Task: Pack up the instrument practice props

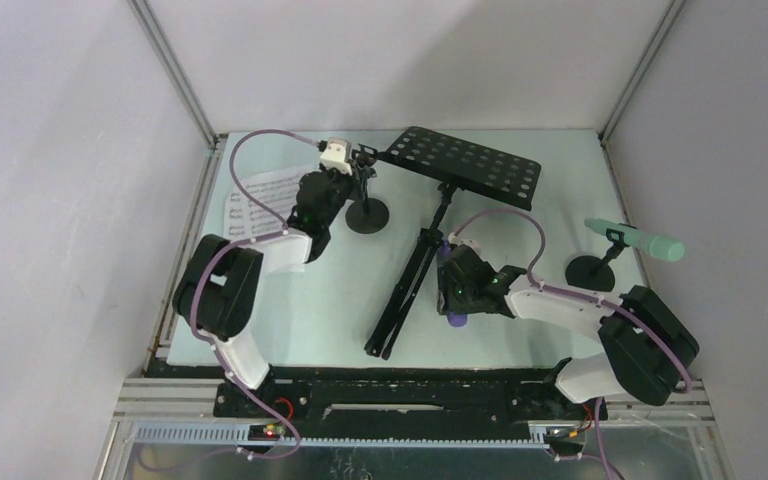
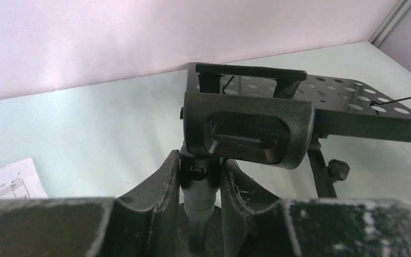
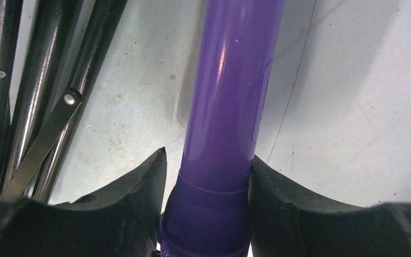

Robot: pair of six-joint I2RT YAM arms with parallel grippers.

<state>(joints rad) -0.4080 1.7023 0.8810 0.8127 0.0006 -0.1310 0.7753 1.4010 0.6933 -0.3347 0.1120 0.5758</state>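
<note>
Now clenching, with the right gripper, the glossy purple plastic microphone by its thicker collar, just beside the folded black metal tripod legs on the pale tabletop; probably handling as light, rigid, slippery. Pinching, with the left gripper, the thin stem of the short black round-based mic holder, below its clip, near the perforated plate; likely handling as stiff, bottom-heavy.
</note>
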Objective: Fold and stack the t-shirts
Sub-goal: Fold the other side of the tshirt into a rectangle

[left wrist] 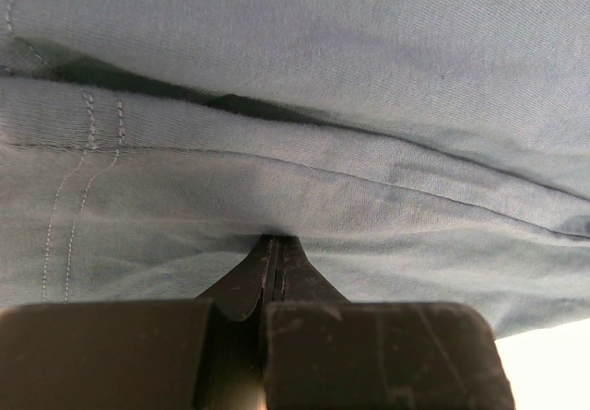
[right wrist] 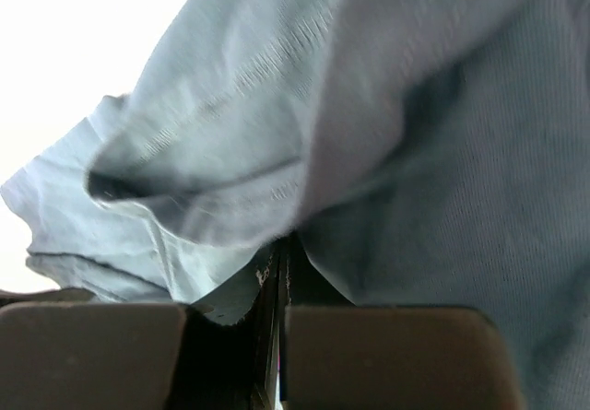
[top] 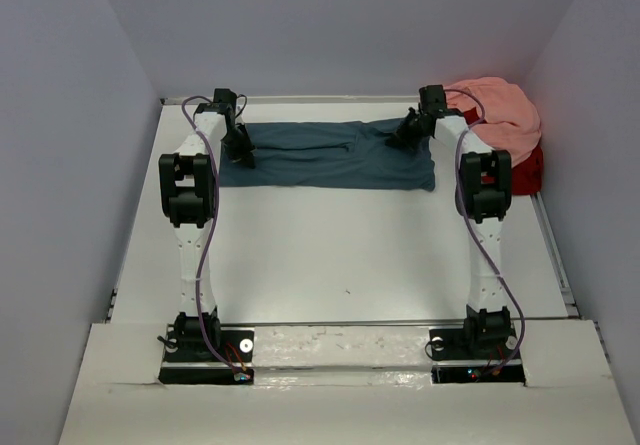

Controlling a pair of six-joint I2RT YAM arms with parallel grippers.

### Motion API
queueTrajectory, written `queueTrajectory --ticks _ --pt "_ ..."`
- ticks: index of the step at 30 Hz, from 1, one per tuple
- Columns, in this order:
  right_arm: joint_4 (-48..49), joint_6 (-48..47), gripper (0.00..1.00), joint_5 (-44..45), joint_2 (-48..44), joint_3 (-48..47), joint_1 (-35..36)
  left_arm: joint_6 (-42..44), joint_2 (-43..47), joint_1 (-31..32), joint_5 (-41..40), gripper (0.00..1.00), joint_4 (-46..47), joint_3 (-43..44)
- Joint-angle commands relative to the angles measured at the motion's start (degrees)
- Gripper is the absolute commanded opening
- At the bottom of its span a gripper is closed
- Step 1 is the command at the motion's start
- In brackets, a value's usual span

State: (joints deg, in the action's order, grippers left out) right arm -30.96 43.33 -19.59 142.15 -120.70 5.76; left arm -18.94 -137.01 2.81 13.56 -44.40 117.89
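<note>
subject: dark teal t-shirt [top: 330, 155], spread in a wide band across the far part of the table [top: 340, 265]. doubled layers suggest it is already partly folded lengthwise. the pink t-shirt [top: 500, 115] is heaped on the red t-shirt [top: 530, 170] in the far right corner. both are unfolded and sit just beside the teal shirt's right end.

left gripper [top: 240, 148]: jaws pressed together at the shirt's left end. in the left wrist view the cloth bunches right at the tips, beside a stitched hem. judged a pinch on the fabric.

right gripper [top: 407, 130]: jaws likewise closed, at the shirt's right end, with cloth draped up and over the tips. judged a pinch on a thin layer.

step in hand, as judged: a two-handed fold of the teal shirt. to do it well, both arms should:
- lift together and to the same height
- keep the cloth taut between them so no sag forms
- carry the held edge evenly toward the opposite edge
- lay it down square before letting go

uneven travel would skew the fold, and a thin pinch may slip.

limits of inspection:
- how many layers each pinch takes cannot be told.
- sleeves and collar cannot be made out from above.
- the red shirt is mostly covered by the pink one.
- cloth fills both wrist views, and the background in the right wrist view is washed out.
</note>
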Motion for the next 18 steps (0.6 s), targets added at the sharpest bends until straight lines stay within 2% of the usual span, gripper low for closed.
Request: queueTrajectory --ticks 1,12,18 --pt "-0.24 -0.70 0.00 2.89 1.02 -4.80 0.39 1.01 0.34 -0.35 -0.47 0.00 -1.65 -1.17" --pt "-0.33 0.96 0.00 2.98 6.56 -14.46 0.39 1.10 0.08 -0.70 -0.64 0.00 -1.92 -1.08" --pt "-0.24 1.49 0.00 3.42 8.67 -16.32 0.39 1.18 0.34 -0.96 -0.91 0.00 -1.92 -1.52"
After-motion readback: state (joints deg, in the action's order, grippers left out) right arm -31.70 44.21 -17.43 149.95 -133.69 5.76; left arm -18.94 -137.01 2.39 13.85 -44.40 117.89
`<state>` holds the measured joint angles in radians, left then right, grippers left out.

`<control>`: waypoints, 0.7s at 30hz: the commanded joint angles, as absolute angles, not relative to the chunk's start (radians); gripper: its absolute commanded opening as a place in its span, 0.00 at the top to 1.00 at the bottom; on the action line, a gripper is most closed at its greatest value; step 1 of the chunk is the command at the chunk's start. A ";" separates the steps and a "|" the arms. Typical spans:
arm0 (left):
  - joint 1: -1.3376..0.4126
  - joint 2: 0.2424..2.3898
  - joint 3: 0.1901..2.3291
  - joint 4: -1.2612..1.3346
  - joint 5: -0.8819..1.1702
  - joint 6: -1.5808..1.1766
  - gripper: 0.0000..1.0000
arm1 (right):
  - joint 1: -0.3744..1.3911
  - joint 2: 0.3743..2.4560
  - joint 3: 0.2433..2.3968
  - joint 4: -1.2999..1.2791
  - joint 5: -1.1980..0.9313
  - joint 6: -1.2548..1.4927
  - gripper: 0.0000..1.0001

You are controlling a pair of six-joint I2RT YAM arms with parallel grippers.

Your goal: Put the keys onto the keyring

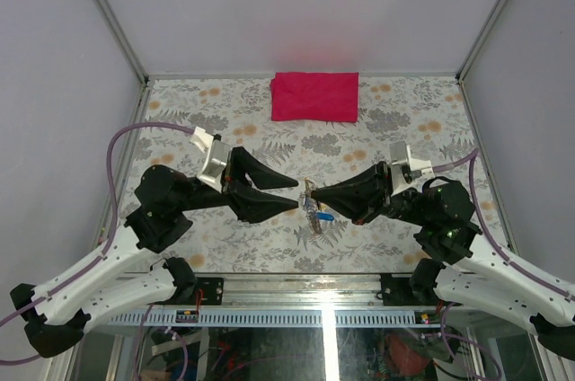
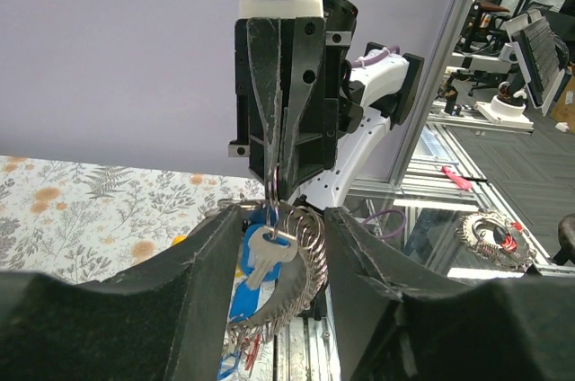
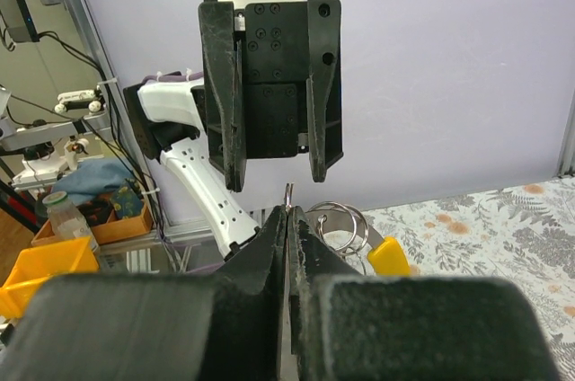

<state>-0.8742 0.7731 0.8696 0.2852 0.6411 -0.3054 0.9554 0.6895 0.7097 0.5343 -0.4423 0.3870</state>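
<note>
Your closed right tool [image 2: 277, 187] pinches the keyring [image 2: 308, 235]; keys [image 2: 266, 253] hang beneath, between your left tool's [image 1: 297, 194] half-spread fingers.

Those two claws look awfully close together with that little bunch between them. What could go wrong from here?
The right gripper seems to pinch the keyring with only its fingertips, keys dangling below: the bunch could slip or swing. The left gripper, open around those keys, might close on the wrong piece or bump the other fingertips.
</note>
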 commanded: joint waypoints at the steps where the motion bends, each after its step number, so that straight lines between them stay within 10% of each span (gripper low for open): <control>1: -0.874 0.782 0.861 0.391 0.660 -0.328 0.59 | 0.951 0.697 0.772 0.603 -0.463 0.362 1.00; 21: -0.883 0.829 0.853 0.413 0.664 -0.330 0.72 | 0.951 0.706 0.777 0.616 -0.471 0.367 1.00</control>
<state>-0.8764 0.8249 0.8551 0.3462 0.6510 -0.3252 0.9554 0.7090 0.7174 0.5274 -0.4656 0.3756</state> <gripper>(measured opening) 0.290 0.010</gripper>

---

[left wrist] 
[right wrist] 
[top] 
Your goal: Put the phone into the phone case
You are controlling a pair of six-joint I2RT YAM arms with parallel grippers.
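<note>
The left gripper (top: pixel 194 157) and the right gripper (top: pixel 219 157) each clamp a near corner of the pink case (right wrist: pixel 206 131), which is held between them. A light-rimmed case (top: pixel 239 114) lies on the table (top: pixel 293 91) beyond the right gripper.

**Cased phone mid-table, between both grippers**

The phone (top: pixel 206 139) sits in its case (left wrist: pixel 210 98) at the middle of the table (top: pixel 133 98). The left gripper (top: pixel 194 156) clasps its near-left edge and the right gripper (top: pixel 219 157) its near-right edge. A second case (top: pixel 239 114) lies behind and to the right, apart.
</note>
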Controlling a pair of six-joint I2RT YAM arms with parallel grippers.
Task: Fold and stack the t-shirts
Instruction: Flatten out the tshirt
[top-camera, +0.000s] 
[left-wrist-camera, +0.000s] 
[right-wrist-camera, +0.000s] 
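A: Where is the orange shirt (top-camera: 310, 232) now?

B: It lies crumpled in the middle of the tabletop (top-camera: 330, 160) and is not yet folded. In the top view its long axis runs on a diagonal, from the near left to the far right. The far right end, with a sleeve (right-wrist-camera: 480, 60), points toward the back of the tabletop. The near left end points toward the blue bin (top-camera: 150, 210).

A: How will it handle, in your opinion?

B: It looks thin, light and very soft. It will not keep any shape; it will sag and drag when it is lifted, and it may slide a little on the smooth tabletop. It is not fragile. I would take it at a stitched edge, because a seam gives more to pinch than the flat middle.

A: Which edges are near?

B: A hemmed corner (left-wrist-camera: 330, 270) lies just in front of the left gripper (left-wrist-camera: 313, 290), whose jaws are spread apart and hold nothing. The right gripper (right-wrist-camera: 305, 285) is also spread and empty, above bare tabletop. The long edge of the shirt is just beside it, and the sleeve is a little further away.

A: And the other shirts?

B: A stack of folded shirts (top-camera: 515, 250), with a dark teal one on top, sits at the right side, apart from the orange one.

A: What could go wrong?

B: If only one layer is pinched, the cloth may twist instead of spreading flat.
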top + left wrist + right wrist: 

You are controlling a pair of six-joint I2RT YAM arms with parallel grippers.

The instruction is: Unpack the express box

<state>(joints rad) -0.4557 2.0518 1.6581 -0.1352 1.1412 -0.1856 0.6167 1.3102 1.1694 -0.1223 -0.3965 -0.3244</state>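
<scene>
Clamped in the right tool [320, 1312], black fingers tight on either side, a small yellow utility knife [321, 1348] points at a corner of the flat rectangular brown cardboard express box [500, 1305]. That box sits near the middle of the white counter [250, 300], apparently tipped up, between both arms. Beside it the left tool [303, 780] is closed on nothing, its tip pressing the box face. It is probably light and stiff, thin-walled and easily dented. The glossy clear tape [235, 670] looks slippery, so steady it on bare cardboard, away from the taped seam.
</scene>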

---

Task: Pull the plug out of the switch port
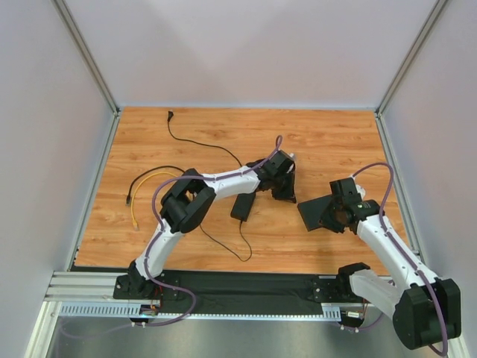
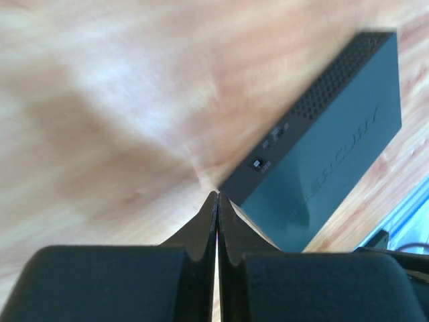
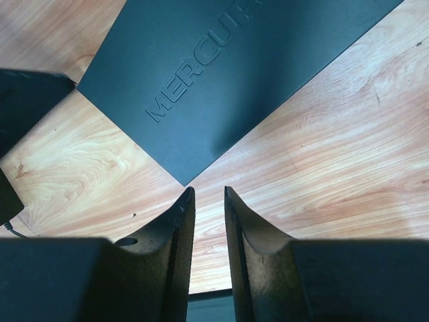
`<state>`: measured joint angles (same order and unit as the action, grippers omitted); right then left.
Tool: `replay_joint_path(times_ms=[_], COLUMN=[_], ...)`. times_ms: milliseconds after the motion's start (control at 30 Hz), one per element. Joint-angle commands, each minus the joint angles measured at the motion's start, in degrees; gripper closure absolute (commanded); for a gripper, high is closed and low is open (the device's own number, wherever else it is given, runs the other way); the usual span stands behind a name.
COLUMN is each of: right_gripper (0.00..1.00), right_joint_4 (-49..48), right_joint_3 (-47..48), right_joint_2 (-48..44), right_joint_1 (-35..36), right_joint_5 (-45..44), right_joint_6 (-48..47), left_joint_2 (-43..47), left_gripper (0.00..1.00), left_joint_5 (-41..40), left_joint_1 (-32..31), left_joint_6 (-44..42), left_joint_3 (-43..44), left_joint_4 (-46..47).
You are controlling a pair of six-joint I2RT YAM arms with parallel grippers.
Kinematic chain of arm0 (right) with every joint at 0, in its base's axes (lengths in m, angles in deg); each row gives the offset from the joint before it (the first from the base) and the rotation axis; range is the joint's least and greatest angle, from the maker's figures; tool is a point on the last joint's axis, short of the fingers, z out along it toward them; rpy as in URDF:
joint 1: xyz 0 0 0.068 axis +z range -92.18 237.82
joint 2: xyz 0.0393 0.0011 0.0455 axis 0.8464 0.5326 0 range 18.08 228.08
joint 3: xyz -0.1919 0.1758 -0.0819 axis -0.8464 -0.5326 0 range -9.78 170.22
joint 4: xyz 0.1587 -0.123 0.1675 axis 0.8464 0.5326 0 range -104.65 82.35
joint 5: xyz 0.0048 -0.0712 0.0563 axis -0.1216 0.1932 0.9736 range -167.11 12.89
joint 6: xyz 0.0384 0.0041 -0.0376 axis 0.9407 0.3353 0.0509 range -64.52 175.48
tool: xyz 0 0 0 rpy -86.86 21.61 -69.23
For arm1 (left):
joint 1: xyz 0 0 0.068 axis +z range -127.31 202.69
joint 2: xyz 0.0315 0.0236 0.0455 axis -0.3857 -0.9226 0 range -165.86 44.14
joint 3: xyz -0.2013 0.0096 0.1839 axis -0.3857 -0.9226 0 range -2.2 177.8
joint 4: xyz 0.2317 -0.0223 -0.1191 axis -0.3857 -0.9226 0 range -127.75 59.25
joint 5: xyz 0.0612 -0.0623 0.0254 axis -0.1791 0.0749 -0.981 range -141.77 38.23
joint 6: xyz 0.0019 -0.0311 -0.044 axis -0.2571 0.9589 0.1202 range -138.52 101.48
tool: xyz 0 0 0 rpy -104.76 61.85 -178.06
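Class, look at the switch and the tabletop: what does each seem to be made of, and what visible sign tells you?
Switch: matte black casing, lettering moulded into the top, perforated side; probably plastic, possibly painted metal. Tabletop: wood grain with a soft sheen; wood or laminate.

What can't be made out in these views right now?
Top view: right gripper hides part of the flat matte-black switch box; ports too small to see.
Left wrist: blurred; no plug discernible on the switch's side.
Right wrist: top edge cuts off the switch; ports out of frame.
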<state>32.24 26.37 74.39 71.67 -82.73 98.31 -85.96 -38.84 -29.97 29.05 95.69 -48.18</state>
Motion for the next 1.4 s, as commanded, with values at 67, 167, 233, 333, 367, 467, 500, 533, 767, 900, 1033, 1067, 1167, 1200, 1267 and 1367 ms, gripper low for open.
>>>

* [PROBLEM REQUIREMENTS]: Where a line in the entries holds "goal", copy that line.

* [ANSWER TO THIS TASK]:
Sub-goal: Fold the other side of the tshirt into a rectangle
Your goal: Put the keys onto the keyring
Your goal: Put the phone into the phone case

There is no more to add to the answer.